Há alguma história que a senhora queira lembrar, emblemática de um processo de cura que foi levado à conclusão?
Sim, isso aconteceu no Natal. No Sudão do Sul existem grupos étnicos opostos. Durante gerações, os grupos Murle e Nuer se revezaram em fazer saque de gado, o que nem sequer é considerado roubo. Enquanto no passado os saques eram realizados com lanças e os danos eram bastante limitados, agora a grande presença de armas de pequeno porte os transformou em mini-conflitos sangrentos. Que podem causar dezenas de mortes. Parece ser um fenômeno sem fim, que impede a escolarização dos jovens e o desenvolvimento da população. Antes do Natal, o governador da região de Murle decidiu devolver voluntariamente algumas centenas de cabeças de gado ao governador do outro grupo étnico. Quando ouvimos a notícia, dissemos: este é o Natal. Esta é a única maneira de nos reencontrarmos: alguém tem que dar algo, mas descobrirá que receberá uma recompensa muito maior. Desde o Natal até agora, a situação na fronteira entre as duas tribos é tal que não houve confrontos. Esperemos que este gesto significativo possa ser seguido por outros.

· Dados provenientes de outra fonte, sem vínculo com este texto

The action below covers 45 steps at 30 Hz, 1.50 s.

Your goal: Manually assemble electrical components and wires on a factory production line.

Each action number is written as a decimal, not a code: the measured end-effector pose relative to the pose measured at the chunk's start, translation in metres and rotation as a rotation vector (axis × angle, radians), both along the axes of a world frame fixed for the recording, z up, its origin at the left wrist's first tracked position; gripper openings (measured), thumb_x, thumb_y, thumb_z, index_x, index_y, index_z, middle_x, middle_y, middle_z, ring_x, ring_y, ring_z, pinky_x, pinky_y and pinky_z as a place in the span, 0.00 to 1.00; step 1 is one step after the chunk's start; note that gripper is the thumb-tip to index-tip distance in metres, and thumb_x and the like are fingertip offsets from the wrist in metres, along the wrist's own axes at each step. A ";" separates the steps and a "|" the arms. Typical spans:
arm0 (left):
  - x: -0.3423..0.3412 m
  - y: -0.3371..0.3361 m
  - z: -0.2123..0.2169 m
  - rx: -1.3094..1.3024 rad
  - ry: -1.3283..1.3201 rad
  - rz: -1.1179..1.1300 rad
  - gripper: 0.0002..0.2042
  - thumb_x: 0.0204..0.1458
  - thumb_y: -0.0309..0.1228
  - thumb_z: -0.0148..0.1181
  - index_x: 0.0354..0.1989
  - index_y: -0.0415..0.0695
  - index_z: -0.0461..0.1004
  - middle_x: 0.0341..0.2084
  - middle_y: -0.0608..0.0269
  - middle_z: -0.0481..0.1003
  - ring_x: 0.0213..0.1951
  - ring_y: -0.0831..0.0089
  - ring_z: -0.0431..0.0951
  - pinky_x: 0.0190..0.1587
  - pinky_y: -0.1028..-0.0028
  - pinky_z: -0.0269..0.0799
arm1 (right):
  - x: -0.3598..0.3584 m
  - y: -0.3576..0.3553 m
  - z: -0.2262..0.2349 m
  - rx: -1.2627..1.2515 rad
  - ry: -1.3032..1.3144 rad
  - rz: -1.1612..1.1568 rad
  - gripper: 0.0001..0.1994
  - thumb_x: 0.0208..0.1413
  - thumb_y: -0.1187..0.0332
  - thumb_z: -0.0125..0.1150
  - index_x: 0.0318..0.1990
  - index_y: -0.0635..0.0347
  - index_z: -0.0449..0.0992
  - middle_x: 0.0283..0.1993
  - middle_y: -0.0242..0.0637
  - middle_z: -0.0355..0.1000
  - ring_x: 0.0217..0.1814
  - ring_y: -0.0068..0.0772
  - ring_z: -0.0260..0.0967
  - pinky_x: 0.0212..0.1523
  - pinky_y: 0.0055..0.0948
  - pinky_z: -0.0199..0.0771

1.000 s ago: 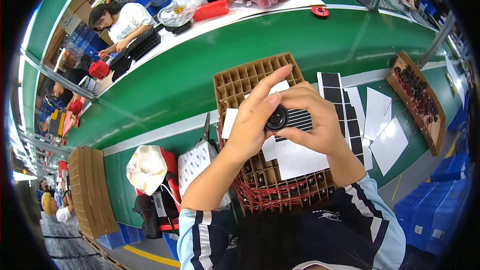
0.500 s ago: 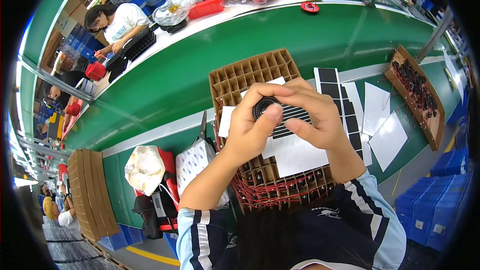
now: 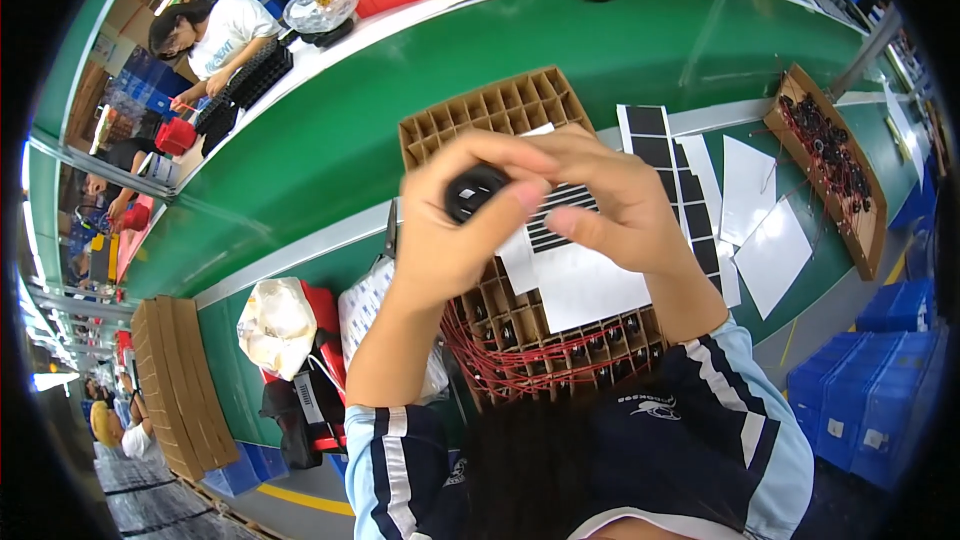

A senhora já teve medo por sua segurança?
Não, nós não estamos nesse nível. Temos que ser prudentes e não nos expormos muito, porém a Igreja deve continuar a ser profética. Não pode ficar calada. Por outro lado, acho que a diplomacia eclesiástica está tentando chegar a alguma forma de justiça humana. Pessoalmente, eu não tenho medo. O Sudão do Sul é meu país onde vivi metade de minha vida. O medo pode vir em face de ameaças que podem acontecer em qualquer lugar. Já experimentei isso, mas é sempre preciso superar o medo, que é paralisante.
A senhora acha que o Papa poderá visitar o povo do Sudão do Sul?
Espero que venha este ano! Recebi o crucifixo do Papa na vigília missionária de 2019 e logo que eu disse: Sudão do Sul, ele respondeu: "Quero ir para aquele país". E eu disse: "Venha, venha. Todos o amam no Sudão do Sul". Por isso, ainda hoje, eu repetiria isso.